*** Opening Data for this task ***
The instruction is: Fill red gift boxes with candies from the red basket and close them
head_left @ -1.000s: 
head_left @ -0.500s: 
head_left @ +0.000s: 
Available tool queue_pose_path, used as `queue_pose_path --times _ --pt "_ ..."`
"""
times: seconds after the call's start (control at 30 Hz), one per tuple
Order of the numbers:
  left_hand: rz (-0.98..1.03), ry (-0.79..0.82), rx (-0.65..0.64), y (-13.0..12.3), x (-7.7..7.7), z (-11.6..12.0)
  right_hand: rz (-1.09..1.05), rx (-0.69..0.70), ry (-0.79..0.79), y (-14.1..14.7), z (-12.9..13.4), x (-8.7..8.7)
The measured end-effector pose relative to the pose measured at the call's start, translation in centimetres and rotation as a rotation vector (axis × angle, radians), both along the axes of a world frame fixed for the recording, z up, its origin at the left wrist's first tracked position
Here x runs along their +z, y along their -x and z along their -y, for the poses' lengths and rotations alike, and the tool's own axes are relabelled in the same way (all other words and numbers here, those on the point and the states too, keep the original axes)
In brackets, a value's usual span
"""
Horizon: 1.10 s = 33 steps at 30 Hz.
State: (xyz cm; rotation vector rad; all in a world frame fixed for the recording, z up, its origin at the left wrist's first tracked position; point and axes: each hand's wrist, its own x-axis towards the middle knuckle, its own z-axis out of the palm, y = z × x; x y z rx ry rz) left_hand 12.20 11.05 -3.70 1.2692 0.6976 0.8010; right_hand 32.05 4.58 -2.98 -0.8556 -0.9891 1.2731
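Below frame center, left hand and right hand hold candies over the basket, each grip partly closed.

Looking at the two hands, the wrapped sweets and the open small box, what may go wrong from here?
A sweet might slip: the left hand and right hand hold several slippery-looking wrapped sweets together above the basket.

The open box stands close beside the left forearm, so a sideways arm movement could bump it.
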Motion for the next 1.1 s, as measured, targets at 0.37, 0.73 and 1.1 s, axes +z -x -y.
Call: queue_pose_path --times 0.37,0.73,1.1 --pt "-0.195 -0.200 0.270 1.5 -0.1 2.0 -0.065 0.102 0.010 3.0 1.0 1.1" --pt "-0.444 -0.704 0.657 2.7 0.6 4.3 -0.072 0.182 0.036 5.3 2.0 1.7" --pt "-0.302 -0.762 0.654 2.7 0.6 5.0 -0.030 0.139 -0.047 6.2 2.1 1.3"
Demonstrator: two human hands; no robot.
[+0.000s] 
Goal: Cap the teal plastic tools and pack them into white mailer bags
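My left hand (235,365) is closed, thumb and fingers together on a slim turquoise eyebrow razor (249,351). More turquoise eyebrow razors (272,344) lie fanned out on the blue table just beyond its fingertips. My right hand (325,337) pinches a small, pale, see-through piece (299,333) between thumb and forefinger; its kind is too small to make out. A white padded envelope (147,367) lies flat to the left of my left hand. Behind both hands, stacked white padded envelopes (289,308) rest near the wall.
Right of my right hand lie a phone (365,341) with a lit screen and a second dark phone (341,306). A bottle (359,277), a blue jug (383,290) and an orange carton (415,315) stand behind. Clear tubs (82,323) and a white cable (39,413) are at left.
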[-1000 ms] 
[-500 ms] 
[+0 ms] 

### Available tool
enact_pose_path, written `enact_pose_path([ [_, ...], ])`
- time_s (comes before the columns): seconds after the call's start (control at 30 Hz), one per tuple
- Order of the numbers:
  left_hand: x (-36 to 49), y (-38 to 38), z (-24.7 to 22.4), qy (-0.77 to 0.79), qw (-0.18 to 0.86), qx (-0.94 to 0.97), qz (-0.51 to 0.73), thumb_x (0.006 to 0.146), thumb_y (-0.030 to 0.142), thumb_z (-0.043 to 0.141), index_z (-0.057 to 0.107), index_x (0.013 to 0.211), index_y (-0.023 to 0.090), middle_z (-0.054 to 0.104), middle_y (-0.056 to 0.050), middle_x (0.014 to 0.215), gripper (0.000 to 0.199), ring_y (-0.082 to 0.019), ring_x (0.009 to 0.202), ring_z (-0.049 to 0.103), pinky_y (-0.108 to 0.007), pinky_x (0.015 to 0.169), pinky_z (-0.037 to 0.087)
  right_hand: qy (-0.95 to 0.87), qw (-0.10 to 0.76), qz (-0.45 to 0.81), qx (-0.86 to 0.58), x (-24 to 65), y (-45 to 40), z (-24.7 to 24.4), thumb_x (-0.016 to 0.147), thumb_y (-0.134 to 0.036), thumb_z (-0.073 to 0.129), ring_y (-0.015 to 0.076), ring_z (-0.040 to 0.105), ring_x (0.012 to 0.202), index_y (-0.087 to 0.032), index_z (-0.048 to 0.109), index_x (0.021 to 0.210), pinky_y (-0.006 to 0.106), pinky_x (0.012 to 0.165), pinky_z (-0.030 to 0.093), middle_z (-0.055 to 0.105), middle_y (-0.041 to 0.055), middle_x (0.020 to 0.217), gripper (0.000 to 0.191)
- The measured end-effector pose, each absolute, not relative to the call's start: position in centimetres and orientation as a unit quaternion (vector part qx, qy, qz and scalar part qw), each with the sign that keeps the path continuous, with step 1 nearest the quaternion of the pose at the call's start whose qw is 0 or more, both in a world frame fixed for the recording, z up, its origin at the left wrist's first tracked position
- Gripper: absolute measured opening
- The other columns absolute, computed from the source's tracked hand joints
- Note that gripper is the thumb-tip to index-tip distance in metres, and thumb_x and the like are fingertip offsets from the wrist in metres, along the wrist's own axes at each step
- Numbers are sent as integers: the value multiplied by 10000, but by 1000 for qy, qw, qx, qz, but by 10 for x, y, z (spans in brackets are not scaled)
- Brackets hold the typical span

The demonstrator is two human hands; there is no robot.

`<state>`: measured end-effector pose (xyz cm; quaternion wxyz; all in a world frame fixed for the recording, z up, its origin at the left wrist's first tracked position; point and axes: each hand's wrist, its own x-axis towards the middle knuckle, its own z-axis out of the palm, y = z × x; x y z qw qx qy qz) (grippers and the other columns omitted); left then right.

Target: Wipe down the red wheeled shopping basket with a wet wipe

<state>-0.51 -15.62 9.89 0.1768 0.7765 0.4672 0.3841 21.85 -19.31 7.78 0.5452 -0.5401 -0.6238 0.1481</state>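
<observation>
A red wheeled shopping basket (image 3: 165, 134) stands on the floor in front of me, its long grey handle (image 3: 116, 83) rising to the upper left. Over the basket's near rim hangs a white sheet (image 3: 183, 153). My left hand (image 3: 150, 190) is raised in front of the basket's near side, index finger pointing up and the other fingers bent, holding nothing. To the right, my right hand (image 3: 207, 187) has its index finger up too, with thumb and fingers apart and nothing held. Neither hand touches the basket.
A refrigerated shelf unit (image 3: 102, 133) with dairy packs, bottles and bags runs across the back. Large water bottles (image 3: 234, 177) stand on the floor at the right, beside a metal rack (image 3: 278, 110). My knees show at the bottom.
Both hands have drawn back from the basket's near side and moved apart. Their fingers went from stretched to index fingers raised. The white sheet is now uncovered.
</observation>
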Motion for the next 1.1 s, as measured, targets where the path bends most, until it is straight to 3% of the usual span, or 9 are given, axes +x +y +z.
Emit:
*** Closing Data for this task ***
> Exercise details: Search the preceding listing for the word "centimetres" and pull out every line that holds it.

> Solution for this problem:
The measured end-effector pose relative to the pose measured at the call's start, translation in centimetres and rotation as a rotation vector (axis × angle, radians), both along the axes of a world frame fixed for the recording, z up, its origin at the left wrist's first tracked position
- The measured end-effector pose, each absolute, not relative to the call's start: position in centimetres and orientation as a unit quaternion (vector part qx, qy, qz and scalar part qw), each with the sign that keeps the path continuous, with step 1 nearest the quaternion of the pose at the call's start whose qw is 0 or more, both in a world frame fixed for the recording, z up, its origin at the left wrist's first tracked position

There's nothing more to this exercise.